» **DIRECTIONS FOR THIS TASK**:
The reply must contain all of the records, unchanged.

• • • • • • •

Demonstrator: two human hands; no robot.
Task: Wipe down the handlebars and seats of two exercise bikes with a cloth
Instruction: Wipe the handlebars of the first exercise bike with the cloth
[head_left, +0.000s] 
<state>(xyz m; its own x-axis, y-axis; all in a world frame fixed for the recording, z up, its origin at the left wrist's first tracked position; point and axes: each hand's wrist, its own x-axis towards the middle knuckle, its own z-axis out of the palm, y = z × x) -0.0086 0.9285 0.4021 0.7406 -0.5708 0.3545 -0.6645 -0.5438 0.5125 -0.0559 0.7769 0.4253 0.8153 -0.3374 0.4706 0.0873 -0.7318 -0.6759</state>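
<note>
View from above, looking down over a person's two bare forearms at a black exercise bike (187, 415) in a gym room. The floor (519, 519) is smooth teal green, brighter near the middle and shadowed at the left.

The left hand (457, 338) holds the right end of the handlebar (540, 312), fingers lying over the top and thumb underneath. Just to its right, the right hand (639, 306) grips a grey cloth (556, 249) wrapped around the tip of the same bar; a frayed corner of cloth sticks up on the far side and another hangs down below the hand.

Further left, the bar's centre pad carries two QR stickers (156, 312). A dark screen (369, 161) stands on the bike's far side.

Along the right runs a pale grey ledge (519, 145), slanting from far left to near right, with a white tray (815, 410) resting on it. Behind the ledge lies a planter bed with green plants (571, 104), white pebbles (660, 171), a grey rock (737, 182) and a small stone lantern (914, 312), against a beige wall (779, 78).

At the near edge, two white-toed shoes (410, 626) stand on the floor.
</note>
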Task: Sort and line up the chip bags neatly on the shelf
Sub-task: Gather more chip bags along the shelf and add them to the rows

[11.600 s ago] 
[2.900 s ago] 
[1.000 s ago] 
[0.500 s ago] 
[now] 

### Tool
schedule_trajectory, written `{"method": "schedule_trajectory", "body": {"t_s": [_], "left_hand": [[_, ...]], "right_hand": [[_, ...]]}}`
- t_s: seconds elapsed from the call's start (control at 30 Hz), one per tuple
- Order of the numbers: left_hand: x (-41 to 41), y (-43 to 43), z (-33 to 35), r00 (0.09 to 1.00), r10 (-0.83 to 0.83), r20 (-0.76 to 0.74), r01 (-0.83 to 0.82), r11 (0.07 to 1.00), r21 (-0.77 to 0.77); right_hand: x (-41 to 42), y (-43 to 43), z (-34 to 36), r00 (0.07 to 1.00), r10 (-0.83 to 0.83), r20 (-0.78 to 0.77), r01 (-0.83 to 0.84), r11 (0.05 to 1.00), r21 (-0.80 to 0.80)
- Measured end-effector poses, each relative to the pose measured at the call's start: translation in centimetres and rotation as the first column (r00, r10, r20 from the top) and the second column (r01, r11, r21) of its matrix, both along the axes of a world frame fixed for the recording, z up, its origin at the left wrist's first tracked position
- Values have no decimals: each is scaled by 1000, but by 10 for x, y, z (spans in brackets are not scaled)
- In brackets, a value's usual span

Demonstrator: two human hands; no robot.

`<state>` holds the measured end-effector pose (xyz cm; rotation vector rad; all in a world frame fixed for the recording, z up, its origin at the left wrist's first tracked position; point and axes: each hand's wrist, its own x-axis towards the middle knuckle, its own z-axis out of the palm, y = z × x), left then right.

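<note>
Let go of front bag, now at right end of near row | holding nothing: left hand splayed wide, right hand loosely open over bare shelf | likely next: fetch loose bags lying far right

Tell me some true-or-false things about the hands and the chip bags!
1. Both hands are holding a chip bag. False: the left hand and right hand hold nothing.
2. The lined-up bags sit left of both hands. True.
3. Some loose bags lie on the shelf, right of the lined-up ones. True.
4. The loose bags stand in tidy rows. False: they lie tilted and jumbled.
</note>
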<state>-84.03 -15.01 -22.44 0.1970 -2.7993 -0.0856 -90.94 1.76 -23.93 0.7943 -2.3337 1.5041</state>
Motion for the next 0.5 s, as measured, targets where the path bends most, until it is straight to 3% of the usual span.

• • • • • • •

» **RESPONSE AREA**:
Demonstrator: two human hands; no robot.
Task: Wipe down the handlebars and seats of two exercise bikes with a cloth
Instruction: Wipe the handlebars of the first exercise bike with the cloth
[head_left, +0.000s] 
<state>(xyz m; its own x-axis, y-axis; all in a world frame fixed for the recording, z up, its origin at the left wrist's first tracked position; point and axes: each hand's wrist, its own x-axis towards the middle knuckle, its own z-axis out of the palm, y = z × x) -0.0086 0.9285 0.4021 0.7406 -0.5708 0.3545 -0.6645 -0.5438 0.5125 -0.0559 0.7769 0.4253 0.8153 -0.3374 0.4706 0.0873 -0.7318 -0.6759</state>
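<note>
View from above, looking down over a person's two bare forearms at a black exercise bike (187, 415) in a gym room. The floor (519, 519) is smooth teal green, brighter near the middle and shadowed at the left.

The left hand (457, 338) holds the right end of the handlebar (540, 312), fingers lying over the top and thumb underneath. Just to its right, the right hand (639, 306) grips a grey cloth (556, 249) wrapped around the tip of the same bar; a frayed corner of cloth sticks up on the far side and another hangs down below the hand.

Further left, the bar's centre pad carries two QR stickers (156, 312). A dark screen (369, 161) stands on the bike's far side.

Along the right runs a pale grey ledge (519, 145), slanting from far left to near right, with a white tray (815, 410) resting on it. Behind the ledge lies a planter bed with green plants (571, 104), white pebbles (660, 171), a grey rock (737, 182) and a small stone lantern (914, 312), against a beige wall (779, 78).

At the near edge, two white-toed shoes (410, 626) stand on the floor.
</note>
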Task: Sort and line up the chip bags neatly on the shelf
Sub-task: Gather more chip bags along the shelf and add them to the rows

[11.600 s ago] 
[2.900 s ago] 
[1.000 s ago] 
[0.500 s ago] 
[now] 

### Tool
schedule_trajectory, written `{"method": "schedule_trajectory", "body": {"t_s": [_], "left_hand": [[_, ...]], "right_hand": [[_, ...]]}}`
- t_s: seconds elapsed from the call's start (control at 30 Hz), one per tuple
- Order of the numbers: left_hand: x (-41 to 41), y (-43 to 43), z (-33 to 35), r00 (0.09 to 1.00), r10 (-0.83 to 0.83), r20 (-0.76 to 0.74), r01 (-0.83 to 0.82), r11 (0.07 to 1.00), r21 (-0.77 to 0.77); right_hand: x (-41 to 42), y (-43 to 43), z (-34 to 36), r00 (0.07 to 1.00), r10 (-0.83 to 0.83), r20 (-0.78 to 0.77), r01 (-0.83 to 0.84), r11 (0.05 to 1.00), r21 (-0.80 to 0.80)
- Measured end-effector poses, each relative to the pose measured at the call's start: translation in centimetres and rotation as the first column (r00, r10, r20 from the top) and the second column (r01, r11, r21) of its matrix, both along the axes of a world frame fixed for the recording, z up, its origin at the left wrist's first tracked position
- Values have no decimals: each is scaled by 1000, but by 10 for x, y, z (spans in brackets are not scaled)
- In brackets, a value's usual span

Demonstrator: two human hands; no robot.

`<state>` holds the measured end-effector pose (xyz cm; rotation vector rad; all in a world frame fixed for the recording, z up, its origin at the left wrist's first tracked position; point and axes: each hand's wrist, its own x-axis towards the middle knuckle, its own z-axis out of the palm, y = z × x), left then right.

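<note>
Let go of front bag, now at right end of near row | holding nothing: left hand splayed wide, right hand loosely open over bare shelf | likely next: fetch loose bags lying far right

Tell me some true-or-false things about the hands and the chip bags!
1. Both hands are holding a chip bag. False: the left hand and right hand hold nothing.
2. The lined-up bags sit left of both hands. True.
3. Some loose bags lie on the shelf, right of the lined-up ones. True.
4. The loose bags stand in tidy rows. False: they lie tilted and jumbled.
</note>
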<state>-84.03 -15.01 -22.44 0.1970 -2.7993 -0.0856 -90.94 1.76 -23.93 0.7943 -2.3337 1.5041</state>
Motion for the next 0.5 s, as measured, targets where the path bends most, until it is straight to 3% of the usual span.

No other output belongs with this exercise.